* [ABOUT THIS TASK]
Scan the data below and state the number of lines that include the word "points", adding no comment.
━━━ EXCERPTED DATA ━━━
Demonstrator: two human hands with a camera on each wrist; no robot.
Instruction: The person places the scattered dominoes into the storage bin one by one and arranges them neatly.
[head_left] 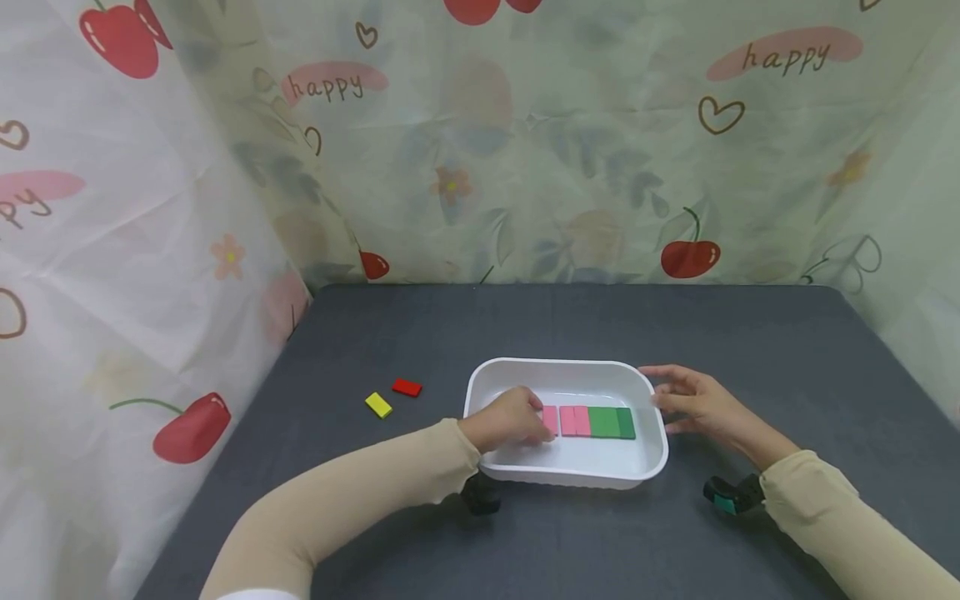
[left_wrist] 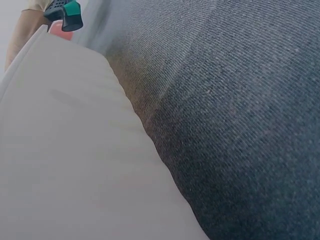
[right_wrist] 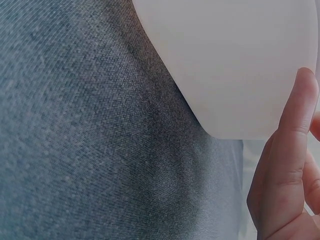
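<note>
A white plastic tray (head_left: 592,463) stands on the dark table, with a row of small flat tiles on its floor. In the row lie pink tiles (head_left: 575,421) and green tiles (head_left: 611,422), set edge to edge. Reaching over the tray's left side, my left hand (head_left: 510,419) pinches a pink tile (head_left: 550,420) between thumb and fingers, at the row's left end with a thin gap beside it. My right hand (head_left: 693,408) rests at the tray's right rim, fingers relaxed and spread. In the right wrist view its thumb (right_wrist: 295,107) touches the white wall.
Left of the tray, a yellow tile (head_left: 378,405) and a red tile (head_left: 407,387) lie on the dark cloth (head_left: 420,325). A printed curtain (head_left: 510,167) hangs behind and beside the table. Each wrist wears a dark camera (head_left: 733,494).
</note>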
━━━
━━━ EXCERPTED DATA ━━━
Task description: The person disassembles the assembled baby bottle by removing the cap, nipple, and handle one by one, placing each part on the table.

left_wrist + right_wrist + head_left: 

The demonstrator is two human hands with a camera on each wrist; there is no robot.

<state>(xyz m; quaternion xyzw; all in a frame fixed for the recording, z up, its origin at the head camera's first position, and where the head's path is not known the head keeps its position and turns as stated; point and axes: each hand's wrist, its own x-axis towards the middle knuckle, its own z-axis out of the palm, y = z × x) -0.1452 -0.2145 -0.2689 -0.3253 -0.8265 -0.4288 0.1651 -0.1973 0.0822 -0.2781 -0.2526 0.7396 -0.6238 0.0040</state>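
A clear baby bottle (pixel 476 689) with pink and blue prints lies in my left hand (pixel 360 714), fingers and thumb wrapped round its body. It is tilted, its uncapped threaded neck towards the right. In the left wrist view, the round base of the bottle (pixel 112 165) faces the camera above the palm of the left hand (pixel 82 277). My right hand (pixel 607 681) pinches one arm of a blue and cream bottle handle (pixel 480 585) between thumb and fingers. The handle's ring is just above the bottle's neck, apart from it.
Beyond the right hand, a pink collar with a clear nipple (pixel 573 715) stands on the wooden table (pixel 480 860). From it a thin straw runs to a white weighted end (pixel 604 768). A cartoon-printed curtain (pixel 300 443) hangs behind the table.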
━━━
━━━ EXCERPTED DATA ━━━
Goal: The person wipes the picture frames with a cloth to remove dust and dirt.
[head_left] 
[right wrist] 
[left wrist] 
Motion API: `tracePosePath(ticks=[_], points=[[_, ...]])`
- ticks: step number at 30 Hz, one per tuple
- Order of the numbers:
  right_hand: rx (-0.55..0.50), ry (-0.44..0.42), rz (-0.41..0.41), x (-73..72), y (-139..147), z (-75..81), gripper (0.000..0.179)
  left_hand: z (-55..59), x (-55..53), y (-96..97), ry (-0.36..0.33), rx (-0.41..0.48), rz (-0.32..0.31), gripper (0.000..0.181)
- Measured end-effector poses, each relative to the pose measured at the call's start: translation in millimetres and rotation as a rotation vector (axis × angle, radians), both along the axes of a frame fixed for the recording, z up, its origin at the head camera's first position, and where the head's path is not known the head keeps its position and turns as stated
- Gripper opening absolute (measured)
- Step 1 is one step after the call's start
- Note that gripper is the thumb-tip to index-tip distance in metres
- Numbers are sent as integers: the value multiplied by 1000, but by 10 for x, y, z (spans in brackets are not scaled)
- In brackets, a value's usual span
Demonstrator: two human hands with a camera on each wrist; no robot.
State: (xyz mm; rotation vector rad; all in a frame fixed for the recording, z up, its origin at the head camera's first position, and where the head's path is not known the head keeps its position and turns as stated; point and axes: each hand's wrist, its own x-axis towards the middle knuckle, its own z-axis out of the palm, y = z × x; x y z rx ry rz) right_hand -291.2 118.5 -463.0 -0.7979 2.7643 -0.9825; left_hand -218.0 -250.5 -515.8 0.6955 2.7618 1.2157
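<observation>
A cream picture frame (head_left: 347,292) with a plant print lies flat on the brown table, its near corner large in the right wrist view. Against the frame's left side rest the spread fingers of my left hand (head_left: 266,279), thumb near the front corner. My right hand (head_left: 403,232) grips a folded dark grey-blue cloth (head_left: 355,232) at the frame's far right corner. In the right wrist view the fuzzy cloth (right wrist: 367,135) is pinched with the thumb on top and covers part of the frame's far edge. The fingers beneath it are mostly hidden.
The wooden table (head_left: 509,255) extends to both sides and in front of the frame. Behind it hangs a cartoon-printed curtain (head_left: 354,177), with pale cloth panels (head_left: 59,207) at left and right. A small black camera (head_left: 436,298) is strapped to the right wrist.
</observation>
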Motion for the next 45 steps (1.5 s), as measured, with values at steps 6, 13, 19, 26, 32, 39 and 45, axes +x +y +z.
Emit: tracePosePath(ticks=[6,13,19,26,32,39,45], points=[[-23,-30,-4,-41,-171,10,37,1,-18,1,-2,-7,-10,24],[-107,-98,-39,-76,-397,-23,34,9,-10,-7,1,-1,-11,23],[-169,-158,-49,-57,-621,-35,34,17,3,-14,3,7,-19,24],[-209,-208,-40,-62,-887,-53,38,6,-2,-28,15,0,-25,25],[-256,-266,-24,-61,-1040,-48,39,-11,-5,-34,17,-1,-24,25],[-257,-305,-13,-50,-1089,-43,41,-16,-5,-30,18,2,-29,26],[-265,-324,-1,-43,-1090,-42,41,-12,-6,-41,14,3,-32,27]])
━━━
* [COMPLETED TASK]
2